# [Work order]
Reproduce the whole listing exactly, omitting any picture it holds.

# [Exercise data]
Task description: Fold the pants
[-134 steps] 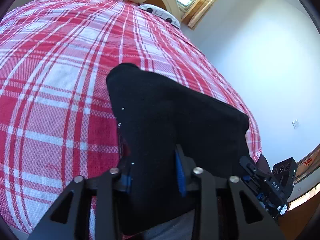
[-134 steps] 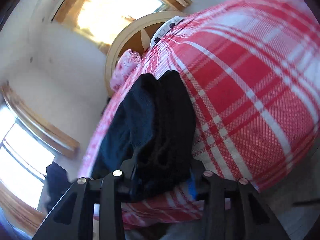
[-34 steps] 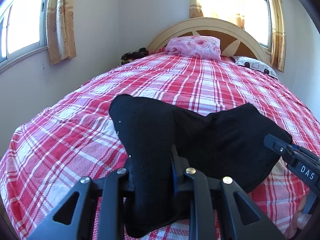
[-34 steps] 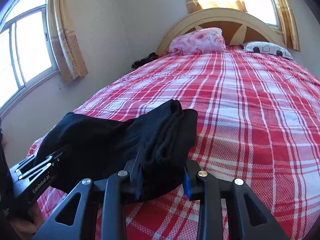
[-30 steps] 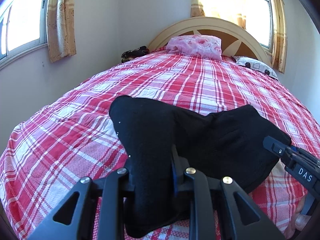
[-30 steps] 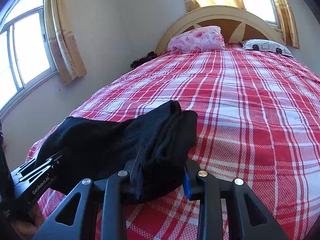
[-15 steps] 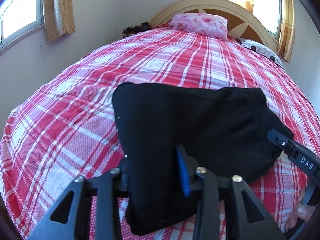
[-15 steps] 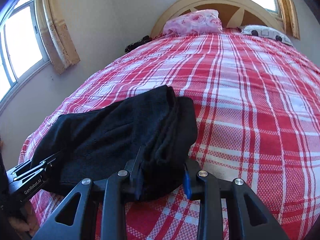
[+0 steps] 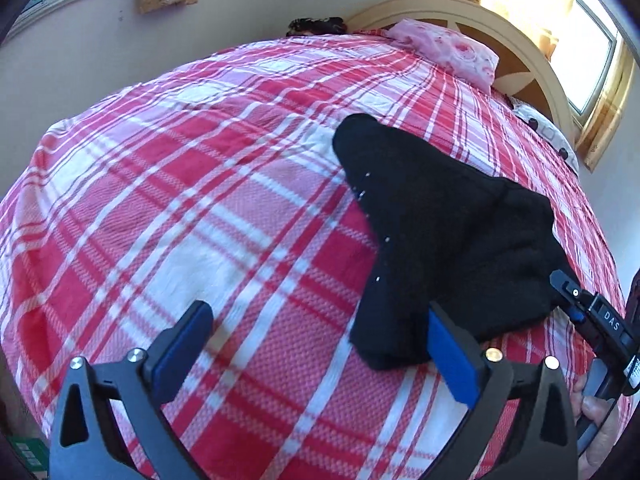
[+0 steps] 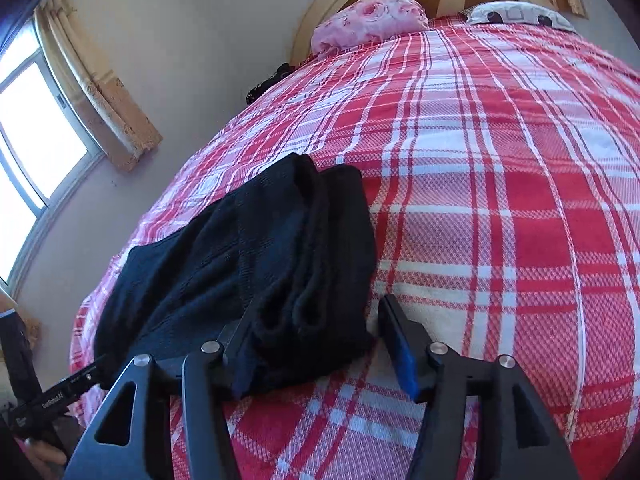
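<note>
The black pants (image 9: 440, 220) lie folded in a thick bundle on the red plaid bedspread (image 9: 200, 200). My left gripper (image 9: 316, 320) is open wide, still opening, with only bedspread between its fingers. Its right blue pad (image 9: 452, 356) sits at the bundle's near left corner. In the right wrist view the pants (image 10: 260, 264) show stacked folded edges. My right gripper (image 10: 316, 320) straddles the near right end with jaws opening; the right pad (image 10: 400, 344) stands just clear of the cloth.
A pink flowered pillow (image 10: 368, 16) and a white patterned pillow (image 10: 520, 12) lie against the curved headboard (image 9: 480, 12). A dark item (image 9: 316, 24) lies at the bed's far corner by the wall. Curtained windows flank the bed. A hand (image 9: 600, 432) shows at the right.
Both grippers have opened and let go of the pants, which now lie on the bed. My left gripper has swung left and tipped down, so the bundle sits at its right finger.
</note>
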Tool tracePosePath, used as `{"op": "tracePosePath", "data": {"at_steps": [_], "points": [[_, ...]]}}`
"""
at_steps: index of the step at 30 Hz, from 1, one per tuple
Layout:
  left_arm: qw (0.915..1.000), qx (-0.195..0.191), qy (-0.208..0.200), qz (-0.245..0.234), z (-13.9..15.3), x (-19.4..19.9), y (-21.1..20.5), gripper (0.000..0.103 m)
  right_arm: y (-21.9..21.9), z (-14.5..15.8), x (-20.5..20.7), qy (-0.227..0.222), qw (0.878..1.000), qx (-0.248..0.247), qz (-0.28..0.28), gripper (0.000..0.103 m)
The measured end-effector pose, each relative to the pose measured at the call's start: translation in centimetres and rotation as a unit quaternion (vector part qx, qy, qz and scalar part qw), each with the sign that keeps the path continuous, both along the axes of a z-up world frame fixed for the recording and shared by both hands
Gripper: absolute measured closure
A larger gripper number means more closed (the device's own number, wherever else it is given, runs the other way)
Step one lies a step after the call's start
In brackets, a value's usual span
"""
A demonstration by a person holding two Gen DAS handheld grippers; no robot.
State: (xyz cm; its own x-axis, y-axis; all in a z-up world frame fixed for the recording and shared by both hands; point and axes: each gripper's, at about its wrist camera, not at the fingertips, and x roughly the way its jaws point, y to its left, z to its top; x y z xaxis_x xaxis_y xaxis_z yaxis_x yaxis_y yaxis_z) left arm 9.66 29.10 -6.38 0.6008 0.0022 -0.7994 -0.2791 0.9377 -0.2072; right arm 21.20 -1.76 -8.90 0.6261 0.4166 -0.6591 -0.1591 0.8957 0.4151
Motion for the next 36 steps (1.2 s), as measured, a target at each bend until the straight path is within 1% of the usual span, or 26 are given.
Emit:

# [Your response]
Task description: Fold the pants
[-134 steps] 
[-134 steps] 
[-34 steps] 
[-34 steps] 
[-30 steps] 
[-30 steps] 
[-15 steps] 
[-15 steps] 
[+0 steps] 
[+0 steps] 
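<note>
The black pants (image 9: 440, 220) lie folded in a thick bundle on the red plaid bedspread (image 9: 200, 200). My left gripper (image 9: 316, 320) is open wide, still opening, with only bedspread between its fingers. Its right blue pad (image 9: 452, 356) sits at the bundle's near left corner. In the right wrist view the pants (image 10: 260, 264) show stacked folded edges. My right gripper (image 10: 316, 320) straddles the near right end with jaws opening; the right pad (image 10: 400, 344) stands just clear of the cloth.
A pink flowered pillow (image 10: 368, 16) and a white patterned pillow (image 10: 520, 12) lie against the curved headboard (image 9: 480, 12). A dark item (image 9: 316, 24) lies at the bed's far corner by the wall. Curtained windows flank the bed. A hand (image 9: 600, 432) shows at the right.
Both grippers have opened and let go of the pants, which now lie on the bed. My left gripper has swung left and tipped down, so the bundle sits at its right finger.
</note>
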Tool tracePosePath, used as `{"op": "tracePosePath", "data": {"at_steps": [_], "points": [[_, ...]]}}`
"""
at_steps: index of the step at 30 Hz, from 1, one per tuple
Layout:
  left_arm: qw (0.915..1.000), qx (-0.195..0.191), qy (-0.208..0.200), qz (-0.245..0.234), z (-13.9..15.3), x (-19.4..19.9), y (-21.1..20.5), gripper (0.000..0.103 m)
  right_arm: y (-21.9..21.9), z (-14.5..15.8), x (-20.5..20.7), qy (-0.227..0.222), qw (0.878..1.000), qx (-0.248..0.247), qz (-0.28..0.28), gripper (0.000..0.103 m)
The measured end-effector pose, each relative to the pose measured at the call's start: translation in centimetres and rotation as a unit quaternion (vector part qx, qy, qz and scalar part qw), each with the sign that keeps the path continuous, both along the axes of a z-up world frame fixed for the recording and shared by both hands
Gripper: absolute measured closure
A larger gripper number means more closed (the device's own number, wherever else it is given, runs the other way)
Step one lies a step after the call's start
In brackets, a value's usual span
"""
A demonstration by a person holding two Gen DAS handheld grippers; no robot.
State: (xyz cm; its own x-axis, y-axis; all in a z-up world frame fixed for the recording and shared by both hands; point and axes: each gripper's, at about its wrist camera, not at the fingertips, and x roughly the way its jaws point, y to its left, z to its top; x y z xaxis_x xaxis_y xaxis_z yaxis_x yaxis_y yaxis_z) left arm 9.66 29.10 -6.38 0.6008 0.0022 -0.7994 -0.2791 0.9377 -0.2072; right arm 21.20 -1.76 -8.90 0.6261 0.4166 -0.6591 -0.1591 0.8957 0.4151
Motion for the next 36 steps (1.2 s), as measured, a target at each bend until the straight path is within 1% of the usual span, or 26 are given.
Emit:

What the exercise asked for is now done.